In this simple example, say we have gathered a simple dataset
on various political candidates, including: First Name, Last Name, Party Affiliation, Gender, State Affiliation, and Job. Maybe, we would want to see which genders were associated with which jobs or what the similarities are across party or state affiliations.
Each of these could be done individually in SQL, but that would be inefficient and wouldn't expose the power of being able to perform a breakdown on the fly.
The Dataset in PHP
$rows = array(
array('fname' => 'Ted', 'lname' => 'Cruz',
'party' => 'Republican', 'gender' => 'male',
'state' => 'Texas', 'job' => 'Senator'),
array('fname' => 'John', 'lname' => 'Kasich',
'party' => 'Republican', 'gender' => 'male',
'state' => 'Ohio', 'job' => 'Governor'),
array('fname' => 'Donald', 'lname' => 'Trump',
'party' => 'Republican', 'gender' => 'male',
'state' => 'New York', 'job' => 'Chairman'),
array('fname' => 'Hillary', 'lname' => 'Clinton',
'party' => 'Democrat', 'gender' => 'female',
'state' => 'New York', 'job' => 'Secretary of State'),
array('fname' => 'Bernie', 'lname' => 'Sanders',
'party' => 'Democrat', 'gender' => 'male',
'state' => 'Vermont', 'job' => 'Senator'),
);
All I need to do to perform a breakdown is to supply the function with the full dataset and specify which keys to look at to start building categories. The order of the breakdown is important and determines the structure of the tree that is generated as a result.
For example, let's say I want to look at party affiliation. Then for each party, I want to know what are the positions held by those candidates. Then for each of those jobs I want to see which states have an affiliation.
That can be done by specifying the breakdown array as follows:
$breakdown_arr = array('party', 'job', 'state');
show_breakdown($breakdown_arr, $rows);
I like to use named keys in my array because that makes it easier to read than integer indexes.

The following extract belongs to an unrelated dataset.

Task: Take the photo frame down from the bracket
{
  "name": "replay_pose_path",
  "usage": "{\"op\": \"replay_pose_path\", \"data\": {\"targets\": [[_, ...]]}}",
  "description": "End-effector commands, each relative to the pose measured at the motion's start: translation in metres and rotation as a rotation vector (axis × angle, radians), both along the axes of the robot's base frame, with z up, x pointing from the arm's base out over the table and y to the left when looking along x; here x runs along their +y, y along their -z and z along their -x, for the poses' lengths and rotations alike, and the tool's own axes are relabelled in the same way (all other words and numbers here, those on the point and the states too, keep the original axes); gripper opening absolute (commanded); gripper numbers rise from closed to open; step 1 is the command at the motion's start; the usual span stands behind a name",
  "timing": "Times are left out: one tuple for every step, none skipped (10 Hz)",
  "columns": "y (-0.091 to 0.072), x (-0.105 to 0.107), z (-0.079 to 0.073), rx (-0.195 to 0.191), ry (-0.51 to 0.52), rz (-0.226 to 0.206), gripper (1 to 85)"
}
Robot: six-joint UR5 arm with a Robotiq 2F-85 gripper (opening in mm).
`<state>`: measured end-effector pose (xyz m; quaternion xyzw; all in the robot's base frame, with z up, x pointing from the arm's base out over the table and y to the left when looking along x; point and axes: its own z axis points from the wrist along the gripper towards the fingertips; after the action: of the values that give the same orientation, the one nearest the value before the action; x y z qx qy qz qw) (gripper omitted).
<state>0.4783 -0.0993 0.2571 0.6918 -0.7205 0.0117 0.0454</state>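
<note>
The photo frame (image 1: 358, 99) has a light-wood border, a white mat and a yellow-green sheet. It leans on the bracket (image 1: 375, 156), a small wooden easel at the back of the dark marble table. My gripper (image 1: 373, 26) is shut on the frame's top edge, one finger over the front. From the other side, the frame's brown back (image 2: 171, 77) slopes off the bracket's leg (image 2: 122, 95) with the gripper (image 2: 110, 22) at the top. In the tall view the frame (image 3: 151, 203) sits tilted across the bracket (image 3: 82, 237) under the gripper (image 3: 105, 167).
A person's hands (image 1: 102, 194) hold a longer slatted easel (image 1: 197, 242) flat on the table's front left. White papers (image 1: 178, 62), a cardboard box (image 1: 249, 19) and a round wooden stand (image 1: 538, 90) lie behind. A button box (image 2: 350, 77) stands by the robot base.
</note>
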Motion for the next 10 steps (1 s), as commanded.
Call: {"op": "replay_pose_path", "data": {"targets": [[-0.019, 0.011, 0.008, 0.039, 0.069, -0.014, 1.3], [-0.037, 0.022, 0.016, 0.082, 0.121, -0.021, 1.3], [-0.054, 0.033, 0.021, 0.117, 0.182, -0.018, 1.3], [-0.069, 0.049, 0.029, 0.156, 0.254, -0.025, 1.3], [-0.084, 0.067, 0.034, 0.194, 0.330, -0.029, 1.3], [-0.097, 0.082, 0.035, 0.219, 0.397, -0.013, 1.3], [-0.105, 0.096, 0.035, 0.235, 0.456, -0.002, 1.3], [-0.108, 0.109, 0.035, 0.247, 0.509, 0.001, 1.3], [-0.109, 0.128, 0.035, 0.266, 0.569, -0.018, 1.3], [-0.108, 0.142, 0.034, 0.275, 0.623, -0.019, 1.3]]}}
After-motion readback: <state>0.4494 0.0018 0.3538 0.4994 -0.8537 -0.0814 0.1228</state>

When this breakdown is applied to the dataset, the following result displays:
Republican
Senator
Texas
Governor
Ohio
Chairman
New York
Democrat
Secretary of State
New York
Senator
Vermont
Specify Any Type of Breakdown
The breakdown can be specified in any order we want. Say we want to look again at the party affiliation, but this time by gender and first name:
$breakdown_arr = array('party', 'gender', 'fname');
show_breakdown($breakdown_arr, $rows);
This shows me a completely different take on the data. We see here that while the Republican party is dominated by males, the Democratic party is split evenly by gender.
Republican
male
Ted
John
Donald
Democrat
female
Hillary
male
Bernie
The Algorithm For Performing the Breakdown
function get_array_breakdown($breakdown_indexes, $rows, &$data = null) {
if (count($breakdown_indexes) < 1) {
return array();
}
if (!$data) {
$data = new datum();
}
$metric_index = array_shift($breakdown_indexes);
$to_add = array();
foreach ($rows as $row) {
$val = $row[$metric_index];
$to_add[$val][] = $row;
}
foreach ($to_add as $key => $to_add_val) {
$datum = new datum();
$datum->name = $key;
$datum->data = $to_add_val;
$data->addChild($datum);
get_arrays_for_breakdown($breakdown_indexes, $to_add[$key], $datum);
}
return $data;
}
The way this code works is that it continually slices off a category index to look for in the dataset
. Then, it loops through the passed rows and puts them into groups based on their values for the index. These newly categorized values (which are stored in the $to_add
array) need to be again gone through for the next breakdown (if there is one) and so are passed along to the next iteration so the next breakdown can be checked. The remaining breakdown list, the unchecked values that were just added, and the $data
object containing the result are all passed back into the method as a recursive call.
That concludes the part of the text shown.